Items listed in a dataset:
:::::

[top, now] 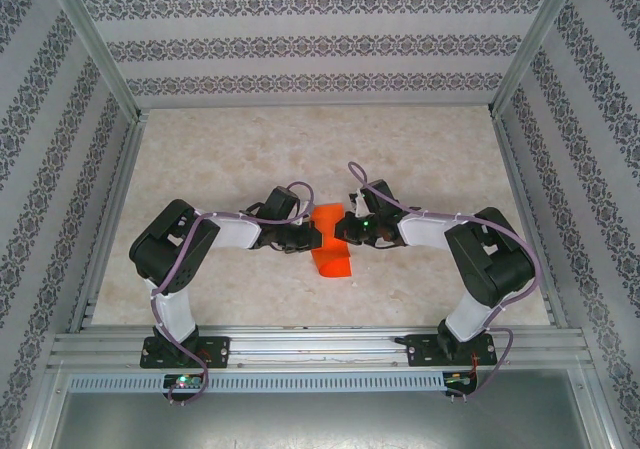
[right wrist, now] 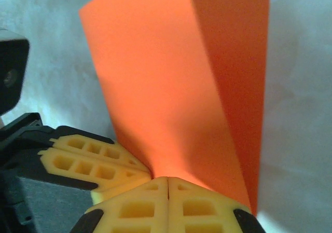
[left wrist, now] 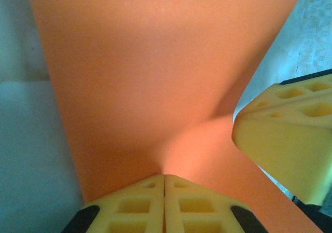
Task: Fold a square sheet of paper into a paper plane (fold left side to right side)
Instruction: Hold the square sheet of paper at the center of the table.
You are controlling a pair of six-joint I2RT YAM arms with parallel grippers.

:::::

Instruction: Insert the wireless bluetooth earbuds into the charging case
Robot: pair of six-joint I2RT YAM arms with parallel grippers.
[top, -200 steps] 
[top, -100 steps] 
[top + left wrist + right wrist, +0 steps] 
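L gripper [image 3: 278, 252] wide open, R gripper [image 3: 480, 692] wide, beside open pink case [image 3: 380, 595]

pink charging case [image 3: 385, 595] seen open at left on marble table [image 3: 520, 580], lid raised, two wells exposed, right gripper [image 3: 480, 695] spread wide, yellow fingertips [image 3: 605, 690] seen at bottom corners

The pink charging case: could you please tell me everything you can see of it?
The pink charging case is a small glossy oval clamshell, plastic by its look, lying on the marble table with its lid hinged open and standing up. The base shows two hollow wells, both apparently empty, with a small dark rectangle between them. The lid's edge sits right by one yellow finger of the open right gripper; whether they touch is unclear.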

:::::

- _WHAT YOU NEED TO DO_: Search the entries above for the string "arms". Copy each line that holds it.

- _OUTPUT BELOW_:
You are controlling a pair of six-joint I2RT YAM arms with parallel grippers.
Robot: pair of six-joint I2RT YAM arms with parallel grippers.

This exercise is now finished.